I actually cannot believe I lasted this long. Most of the people get really sick in their first month of their stay in Nepal; some even in their first week. For me, it took a year. I was proud of myself for avoiding it for so long, but when it finally happened, it hit hard and dirty. Like, below the waist. And so to the hospital I went. As I was going through the grueling torture of a hospital stay, people were telling me: there’s something you can write about on your blog. I would reply saying I most definitely will not, as this is the experience I do not want to remember. But in retrospective, it was quite comical at times, and so I figured I’d share a laugh with my readers anyways.
I’ll spare you the details of the sickness, but let me talk to you a bit about the hospital. I was staying in a government hospital, which meant no luxury at all. No private room. I was sharing mine with a post-op male patient. No western-style toilet in the bathroom. I am going to go ahead and say that was probably the biggest challenge in this whole sickness thing. Nurses don’t do much for you – they change your IV and measure your blood pressure, but other than that, you need to have a helper with you who will do everything: run and get the medicine (including IV fluids), bring you water and food, take you to the toilet, and whatever else the sick person might need. Luckily, Mr.B was a male nurse of first class, and helped me with everything. Without him, I have no clue how the whole thing would’ve gone down.
One interesting thing about Nepal is the sense of community people have here. Whenever something happens people come together to help each other, offer support and encouragement. It’s not different when someone ends up in the hospital. Apart from my family members who came to see me, I had friends come over too. And neighbors. Neighbors even sent the soup, and I was in the hospital for one day only! Definitely the strangest thing for me was the visit time. People just show up, sit on a chair and look at you lie in the bed. I am sure it’s not that awkward when you speak Nepali, because you can actually make conversation. I couldn’t, so I was just lying there feeling very much on display, fighting the urge to jump out of bed, offer snacks and start entertaining. Speaking of snacks, here’s a tip for you: if you ever end up in a hospital, make sure that you buy some snacks on the way in, as it’s customary to offer them to people who come and visit you. That blew my mind. However, having visitors was really nice – seeing that people care about me and that I have someone to rely on, really made the whole experience easier.
As I was in the government hospital, a bit far from the touristy/expat areas, I was, most likely, the only white person in the hospital.
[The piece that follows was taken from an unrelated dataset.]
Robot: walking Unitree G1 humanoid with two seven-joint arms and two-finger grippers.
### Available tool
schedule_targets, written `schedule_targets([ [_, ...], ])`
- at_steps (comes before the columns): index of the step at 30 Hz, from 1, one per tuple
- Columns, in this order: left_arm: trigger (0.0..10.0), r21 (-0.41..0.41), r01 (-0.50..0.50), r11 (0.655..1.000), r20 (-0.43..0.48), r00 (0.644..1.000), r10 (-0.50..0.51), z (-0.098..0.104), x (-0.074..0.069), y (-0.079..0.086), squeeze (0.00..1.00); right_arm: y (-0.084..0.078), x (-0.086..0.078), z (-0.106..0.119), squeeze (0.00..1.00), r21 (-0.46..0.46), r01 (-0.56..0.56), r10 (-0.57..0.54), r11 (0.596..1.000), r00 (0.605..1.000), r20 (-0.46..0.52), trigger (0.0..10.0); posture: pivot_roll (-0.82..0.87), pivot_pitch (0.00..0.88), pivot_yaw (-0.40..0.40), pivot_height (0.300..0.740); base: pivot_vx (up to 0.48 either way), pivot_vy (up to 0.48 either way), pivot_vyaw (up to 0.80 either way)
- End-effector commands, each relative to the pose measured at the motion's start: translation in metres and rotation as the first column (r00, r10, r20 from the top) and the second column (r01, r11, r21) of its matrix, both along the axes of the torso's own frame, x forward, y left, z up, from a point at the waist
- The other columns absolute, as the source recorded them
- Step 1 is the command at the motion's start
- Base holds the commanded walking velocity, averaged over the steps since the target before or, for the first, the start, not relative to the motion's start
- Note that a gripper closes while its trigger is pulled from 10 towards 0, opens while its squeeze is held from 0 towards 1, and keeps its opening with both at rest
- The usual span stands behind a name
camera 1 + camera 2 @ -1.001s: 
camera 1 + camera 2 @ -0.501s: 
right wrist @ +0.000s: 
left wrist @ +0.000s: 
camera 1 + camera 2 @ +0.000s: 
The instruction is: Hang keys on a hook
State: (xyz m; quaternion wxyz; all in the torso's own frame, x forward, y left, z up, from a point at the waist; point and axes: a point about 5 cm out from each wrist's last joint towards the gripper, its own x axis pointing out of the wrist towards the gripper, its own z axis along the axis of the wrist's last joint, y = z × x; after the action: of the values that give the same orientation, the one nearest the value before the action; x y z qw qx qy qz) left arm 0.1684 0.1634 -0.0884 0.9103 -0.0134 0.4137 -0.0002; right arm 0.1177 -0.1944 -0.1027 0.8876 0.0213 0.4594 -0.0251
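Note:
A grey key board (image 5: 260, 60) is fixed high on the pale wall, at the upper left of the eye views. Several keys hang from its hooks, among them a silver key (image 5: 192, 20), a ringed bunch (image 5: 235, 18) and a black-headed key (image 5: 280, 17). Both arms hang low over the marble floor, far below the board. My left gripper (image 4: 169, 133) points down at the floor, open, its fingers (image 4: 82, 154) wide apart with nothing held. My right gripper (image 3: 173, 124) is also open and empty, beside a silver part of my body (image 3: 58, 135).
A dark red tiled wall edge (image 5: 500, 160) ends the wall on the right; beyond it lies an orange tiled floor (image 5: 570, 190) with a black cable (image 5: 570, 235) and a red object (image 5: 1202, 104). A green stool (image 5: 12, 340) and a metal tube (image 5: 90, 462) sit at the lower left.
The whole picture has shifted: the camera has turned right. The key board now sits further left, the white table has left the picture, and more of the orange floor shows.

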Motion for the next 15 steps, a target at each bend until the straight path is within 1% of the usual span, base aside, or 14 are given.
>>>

And I was the main attraction. By now, after a year in Nepal, I learned not to pay attention to people staring at me out in the street. And I continued with that in the hospital. Everyone was looking at me curiously, with some concern, and lots of sympathy. Some even asked what was wrong, whereas others tried to find out out what’s going on without asking. I was lying on the bed and the doctor was talking to me when suddenly a random guy appears next to him, starts peering in the paperwork and listening in on the conversation. I was a bit perplexed, but when the doctor didn’t react, I just assumed he was another doctor, or an expert of some kind. Not even close. He was just a random guy, on his way to the toilet, who noticed me and the doctor, and was wondering what was going on. When he heard enough and was satisfied with the newly-gained knowledge of my health issue, he leisurely walked over to use the bathroom. Not matter how sick you are, it’s kind of hard not to laugh at something like that, don’t you think?